BT is feeling the squeeze as inflation clouds its future | Nils Pratley

Telecoms company warns of job cuts as cost pressures and energy bills threaten its financial plans

Inflation, cost pressures and soaring energy prices. No, not the Bank of England, but BT, which is providing in miniature an illustration of how the squeeze from many directions has intensified at pace. A share price that was 195p in mid-July is now 116p, down 9% on Thursday’s half-year update. The chief executive, Philip Jansen, talks bullishly about how BT’s Openreach subsidiary is building its fast-fibre broadband network “like fury”, but there is a strong sense here that the financial part of the job has suddenly become harder and more complex.

In the form of more expensive fibre, inflation will play a role in bumping up BT’s capital expenditure bill this financial year from £4.8bn to £5bn. Energy costs will also be up by £200m, contributing to cashflow arriving “towards the lower end” of the previously advertised £1.3bn-£1.5bn range. Jansen has ordered more cost cuts and efficiencies, and the hint of job losses in the offing won’t improve the mood around the pay dispute with the Communication Workers Union. The new savings target for the end of 2025 is £3bn, up by a cool half a billion; great if achieved, but the last mile tends to be hardest.

The good news, of a sort, is that the overall vision of digging furiously in expectation of fat cashflows from fibre is intact. Almost 9m premises have been passed and a take-up rate of 27% may even be slightly better than expected at this stage. There is an open question of how much work is being done by introductory offers but, given that the new kit is meant to last a generation or more, that’s not yet a big concern.

One can, then, sketch a scenario in which BT stays within its financial framework, maintains its “progressive” dividend policy and makes it through to 2026, when the heavy capital spending bills will fall away. There is, though, a greater sense of uncertainty about it all.

Six months ago, the terms of BT’s “fair bet” on fibre, secured after years of regulatory wrangling, looked excellent; the presence in the wings of the 18% shareholder Patrick Drahi, the Swiss-based French telecoms tycoon, also encouraged the idea that a national broadband upgrade could be an excellent long-term investment story. The long term is probably still the correct way to view things, but, amid inflation, the next couple of financial updates now feel more critical than they should be.

Sainsbury’s shows how close UK came to crisis

It’s all ancient history (we hope), but Sainsbury’s made a startling revelation alongside its half-year numbers: amid the wild moves in gilt prices that followed the former chancellor Kwasi Kwarteng’s mini-budget in late September, the supermarket group made a £500m loan facility available to its pension fund.

The purpose was to avoid having to sell assets at distressed prices to meet demands for collateral on liability-driven investment strategies. In the event, the loan wasn’t needed. Kwarteng was sacked, Jeremy Hunt became chancellor, the policy U-turns began and a degree of calm returned to the gilts market.

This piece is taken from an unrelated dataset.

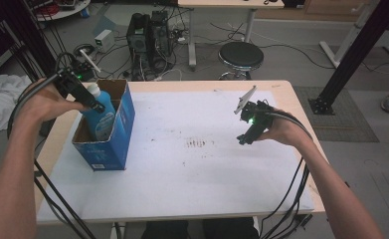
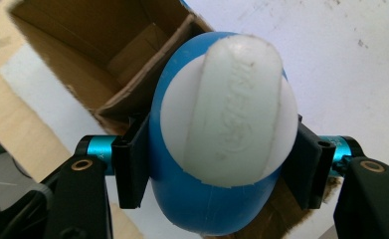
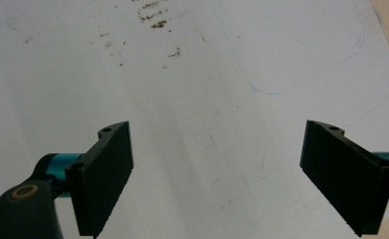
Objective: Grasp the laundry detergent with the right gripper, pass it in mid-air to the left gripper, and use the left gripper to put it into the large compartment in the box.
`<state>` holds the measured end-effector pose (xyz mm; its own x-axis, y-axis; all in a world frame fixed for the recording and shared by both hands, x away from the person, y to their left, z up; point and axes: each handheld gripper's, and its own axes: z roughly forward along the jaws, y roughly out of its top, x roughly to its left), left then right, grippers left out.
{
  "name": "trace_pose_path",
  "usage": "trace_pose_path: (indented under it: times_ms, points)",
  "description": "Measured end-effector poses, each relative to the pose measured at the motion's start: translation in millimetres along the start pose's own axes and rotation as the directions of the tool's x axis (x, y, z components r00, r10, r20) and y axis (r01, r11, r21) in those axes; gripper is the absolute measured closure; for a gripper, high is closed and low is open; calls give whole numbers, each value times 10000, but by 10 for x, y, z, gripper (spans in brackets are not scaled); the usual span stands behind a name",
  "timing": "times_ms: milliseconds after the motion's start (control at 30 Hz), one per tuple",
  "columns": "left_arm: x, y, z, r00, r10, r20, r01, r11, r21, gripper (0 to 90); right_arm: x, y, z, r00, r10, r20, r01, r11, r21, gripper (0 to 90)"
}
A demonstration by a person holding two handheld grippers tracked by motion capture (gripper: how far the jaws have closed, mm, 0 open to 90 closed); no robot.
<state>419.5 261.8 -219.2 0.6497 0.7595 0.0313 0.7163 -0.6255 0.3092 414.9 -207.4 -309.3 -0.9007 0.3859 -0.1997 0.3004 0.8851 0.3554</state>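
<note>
Bottle (image 1: 100, 117) lower body hidden inside box (image 1: 122, 134).

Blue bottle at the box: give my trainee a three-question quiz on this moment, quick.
1. True or false: the left gripper is clamped on the blue bottle.
2. What colour is the bottle's cap?
3. The right gripper is: A) gripping the cardboard box, B) open above the white sheet, C) holding a cup.

Key: 1 true; 2 white; 3 B.
</note>
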Motion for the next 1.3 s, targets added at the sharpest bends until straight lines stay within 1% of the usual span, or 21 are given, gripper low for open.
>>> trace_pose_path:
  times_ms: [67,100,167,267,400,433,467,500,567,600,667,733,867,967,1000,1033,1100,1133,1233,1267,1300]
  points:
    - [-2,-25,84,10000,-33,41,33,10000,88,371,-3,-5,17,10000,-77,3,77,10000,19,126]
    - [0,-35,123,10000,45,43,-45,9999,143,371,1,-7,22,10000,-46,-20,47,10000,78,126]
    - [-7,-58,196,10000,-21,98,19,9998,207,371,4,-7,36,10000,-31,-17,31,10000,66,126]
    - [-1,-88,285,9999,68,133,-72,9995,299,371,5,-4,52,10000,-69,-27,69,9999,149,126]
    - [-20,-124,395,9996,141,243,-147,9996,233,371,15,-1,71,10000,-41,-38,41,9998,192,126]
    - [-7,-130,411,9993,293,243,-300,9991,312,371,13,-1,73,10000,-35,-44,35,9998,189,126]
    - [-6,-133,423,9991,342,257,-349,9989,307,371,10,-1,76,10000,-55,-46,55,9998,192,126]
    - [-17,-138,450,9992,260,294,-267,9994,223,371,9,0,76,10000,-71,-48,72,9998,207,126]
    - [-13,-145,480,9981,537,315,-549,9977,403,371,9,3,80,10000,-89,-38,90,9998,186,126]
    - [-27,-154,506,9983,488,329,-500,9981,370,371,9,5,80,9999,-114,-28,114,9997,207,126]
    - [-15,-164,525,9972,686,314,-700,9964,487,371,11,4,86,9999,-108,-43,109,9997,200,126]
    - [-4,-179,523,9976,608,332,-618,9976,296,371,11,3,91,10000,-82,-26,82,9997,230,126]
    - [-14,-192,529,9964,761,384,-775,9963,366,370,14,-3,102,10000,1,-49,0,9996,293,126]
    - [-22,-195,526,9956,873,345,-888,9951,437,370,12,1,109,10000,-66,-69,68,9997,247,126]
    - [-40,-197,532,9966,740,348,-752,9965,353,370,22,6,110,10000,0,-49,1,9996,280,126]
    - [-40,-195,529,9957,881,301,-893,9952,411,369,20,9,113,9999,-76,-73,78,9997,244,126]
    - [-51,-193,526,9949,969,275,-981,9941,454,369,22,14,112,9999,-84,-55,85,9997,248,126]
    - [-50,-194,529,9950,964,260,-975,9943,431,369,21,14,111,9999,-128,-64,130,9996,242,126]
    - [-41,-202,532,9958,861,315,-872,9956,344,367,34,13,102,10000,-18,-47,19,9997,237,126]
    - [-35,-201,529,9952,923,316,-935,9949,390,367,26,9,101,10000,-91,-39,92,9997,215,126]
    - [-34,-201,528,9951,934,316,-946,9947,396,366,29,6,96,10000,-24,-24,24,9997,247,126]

But the episode underlines how close the UK came to a proper financial crisis in which corporate coffers would have had to be raided for emergency pension loans. Sainsbury’s, one strongly suspects, will not have been the only corporate sponsor to make a loan offer to its pension fund (and Serco injected £60m); the full tale of that frantic fortnight is yet to emerge.

Back on the day job, Sainsbury’s sounded almost upbeat about trading. Underlying pre-tax profits of £340m represented a fall of 8%, but that’s a decent outcome when last year included a whoosh from the Covid lockdown. Unlike Tesco recently, Sainsbury’s didn’t tweak its full-year forecast (£630m-£690m). The tone was confident and the shares rose 7%. The reaction would have been different if the pension fund trustees had actually taken the massive loan.

Bailey baffles with jargon

Communication is not Andrew Bailey’s strong point, say his critics, but at least the governor of the Bank of England tries. Alongside Thursday’s hike in interest rates, he recorded a video for social media explaining the monetary policy committee’s thinking to the nation. Unfortunately, he immediately spoiled the effect by referring to the “75 basis point” increase in rates. Cut the jargon: outside the policymaking bubble, people count in percentage points.